Respiró hondo. La palabra «Nueva York» le causó alivio. Hubiera dado algo por estar allí de nuevo, aunque posiblemente eso no significaba estar a salvo, ni mucho menos. Pero cuando menos, era su casa. Esperó, impaciente. Seguro que era su editor, pensó, fumando con nerviosismo.
—¿Lee? —sonó una voz lejana en el auricular, difícil por ello de una identificación correcta—. ¿Donald Lee?
—En persona —asintió él, arrugando el ceño—. ¿Con quién hablo? ¿Es la Cadena Editorial Blasón?
—No, no —rió la voz distante—. Soy alguien mucho menos importante que eso. ¿No me conoces?
—Lo siento. La comunicación no es muy buena. Creo conocer esa voz, pero…
—Donald, soy yo, Robin. Robin Reed, ¿entiendes?
—¡Robin! —un suspiro de profundo alivio escapó de su garganta—. Cielos, nunca hubiera imaginado oírte aquí, en Londres. ¿Qué tripa se te ha roto para llamarme? ¿Cómo pudiste localizarme aquí?
—Preguntas demasiado —comentó la voz con jovialidad—. Lo cierto es que una personalidad literaria como Donald Lee es seguida habitualmente de forma minuciosa por las agencias de noticias. Sabemos que vas a escribir otro futuro best-seller sobre un tema de actualidad. Eso interesa a mi agencia, que quisiera una amplia entrevista contigo, para difundirla en los más importantes rotativos de Estados Unidos. ¿No es demasiado abusar que apele a nuestra vieja amistad para solicitarte ese favor a tu regreso a Nueva York?
—No, Robin, claro que no. Tu voz, en estos momentos, me sirve de gran consuelo en una ciudad donde no conozco a nadie, exceptuando al dueño del restaurante donde habitualmente voy a comer, y el representante de mi editor en Inglaterra. Claro que te concederé la entrevista, querido amigo. Mañana regreso a Nueva York en un vuelo matinal. Espero encontrarte allí para que charlemos largo y tendido. ¿Adónde puedo dirigirme para encontrarnos?
—No te preocupes. Estaré aguardándote en el aeropuerto apenas sepa el vuelo en que llegas.
—Perfecto. Espera que te dé el número de vuelo y la hora —dejó el teléfono, fue a por el billete y lo consultó, dando esos datos a su amigo de Nueva York—. No faltes, Robin. Es posible que te pueda dar la información del siglo, si todo va bien.
—Eso sería estupendo. ¿Por qué no habría de ir todo bien, Donald?
—Es largo de contar —resopló Lee, humedeciendo sus labios resecos, al mirar por la ventana de nuevo, y clavar sus ojos en un coche oscuro, aparcado frente al hotel, desde el cual acababa de captar el leve destello de las luces vespertinas reflejándose en los cristales de unos binoculares enfocados hacia su piso. Nuevamente alarmado, dominado por aquel extraño terror que le acompañaba desde Viena, como un seguidor más, y no precisamente el más tranquilizador, se apresuró a decir con voz ronca:
—Robin, estoy asustado…
—¿Cómo dices? ¿He oído bien?
—Sí. Asustado.
—¿Tú asustado? —sonó una carcajada al otro extremo del hilo—. Vamos, vamos, no digas tonterías. Serías el último hombre sobre la Tierra a quien imaginaría presa de un temor cualquiera.
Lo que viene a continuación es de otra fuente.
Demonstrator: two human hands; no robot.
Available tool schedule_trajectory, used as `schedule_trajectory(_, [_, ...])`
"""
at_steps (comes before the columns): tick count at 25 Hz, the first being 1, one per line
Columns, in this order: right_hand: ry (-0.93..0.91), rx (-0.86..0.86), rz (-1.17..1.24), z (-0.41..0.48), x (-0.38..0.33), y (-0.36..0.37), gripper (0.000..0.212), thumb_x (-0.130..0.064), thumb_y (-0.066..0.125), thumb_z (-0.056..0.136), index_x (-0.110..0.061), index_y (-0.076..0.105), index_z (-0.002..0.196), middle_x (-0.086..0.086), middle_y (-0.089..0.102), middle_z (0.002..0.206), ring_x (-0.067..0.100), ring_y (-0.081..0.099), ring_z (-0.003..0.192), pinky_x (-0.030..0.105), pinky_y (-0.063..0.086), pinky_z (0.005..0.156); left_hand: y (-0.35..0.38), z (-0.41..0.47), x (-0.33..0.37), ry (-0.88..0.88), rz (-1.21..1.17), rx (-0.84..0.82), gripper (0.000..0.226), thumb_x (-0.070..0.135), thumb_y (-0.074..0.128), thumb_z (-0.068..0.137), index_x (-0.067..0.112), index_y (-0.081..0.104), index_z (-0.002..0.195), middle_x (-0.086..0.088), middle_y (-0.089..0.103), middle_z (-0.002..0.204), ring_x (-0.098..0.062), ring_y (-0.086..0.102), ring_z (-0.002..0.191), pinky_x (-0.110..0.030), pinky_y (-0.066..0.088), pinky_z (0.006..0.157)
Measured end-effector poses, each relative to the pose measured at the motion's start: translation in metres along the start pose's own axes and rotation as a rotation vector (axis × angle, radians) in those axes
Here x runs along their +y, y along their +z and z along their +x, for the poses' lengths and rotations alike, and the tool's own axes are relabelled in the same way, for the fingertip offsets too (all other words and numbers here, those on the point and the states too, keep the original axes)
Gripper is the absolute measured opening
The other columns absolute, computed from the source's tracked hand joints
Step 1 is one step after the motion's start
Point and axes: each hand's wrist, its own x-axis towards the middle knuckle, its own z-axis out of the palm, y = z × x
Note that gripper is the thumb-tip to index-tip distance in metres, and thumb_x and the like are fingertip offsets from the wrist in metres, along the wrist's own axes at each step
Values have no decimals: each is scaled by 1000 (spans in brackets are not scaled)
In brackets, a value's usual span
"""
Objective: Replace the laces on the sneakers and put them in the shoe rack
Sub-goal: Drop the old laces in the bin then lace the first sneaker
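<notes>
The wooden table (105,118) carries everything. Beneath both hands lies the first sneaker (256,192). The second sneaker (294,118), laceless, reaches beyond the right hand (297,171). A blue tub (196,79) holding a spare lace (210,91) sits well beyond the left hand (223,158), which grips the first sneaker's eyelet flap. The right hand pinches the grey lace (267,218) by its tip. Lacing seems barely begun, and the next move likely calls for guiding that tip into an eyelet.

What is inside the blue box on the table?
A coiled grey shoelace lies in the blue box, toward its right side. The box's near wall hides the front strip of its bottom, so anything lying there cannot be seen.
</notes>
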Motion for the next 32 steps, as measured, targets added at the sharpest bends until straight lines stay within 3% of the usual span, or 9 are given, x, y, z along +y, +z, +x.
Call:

—Pues es lo cierto. No puedo hablarte de ello ahora, pero quizá mañana sea posible, si es que llego vivo a Nueva York.
—Cielos, Donald, ¿qué es lo que estás diciendo? —la voz lejana sonaba confusa, aturdida.
—Ya hablaremos, Robin. De repente he caído en la cuenta de que hay alguien que quizá pueda ayudarme, y mucho: tú. Y no me refiero a la redacción de mi futuro libro, te lo aseguro. Hasta mañana, Robin, amigo mío. No faltes en el aeropuerto.
—Allí estaré, Donald —prometió la voz del reportero en la distancia—. Buen viaje. Y no bebas demasiado whisky escocés. Dicen que transforma a la gente.
Rió su propio chiste como mofándose de los temores de su amigo. Lee colgó, pensativo, la mirada fija en el coche, donde ya no se percibía reflejo alguno de luz. Pero estaba seguro de haberlo visto. Los binoculares le buscaban a él.
Vaciló. Luego, fue a su maleta y la abrió, extrayendo un montón de documentos escritos apresuradamente, blocs de apuntes, agendas repletas de anotaciones y cosas por el estilo. Era todo el material que iba reuniendo para su próximo libro. Extrajo ente todo ello una pequeña cassette. La contempló pensativo.
Después, tomó una decisión. Era sólo una corazonada. Pero la siguió. Porque seguía asustado. Muy asustado. Y sabía que tenía todas las razones del mundo para ello.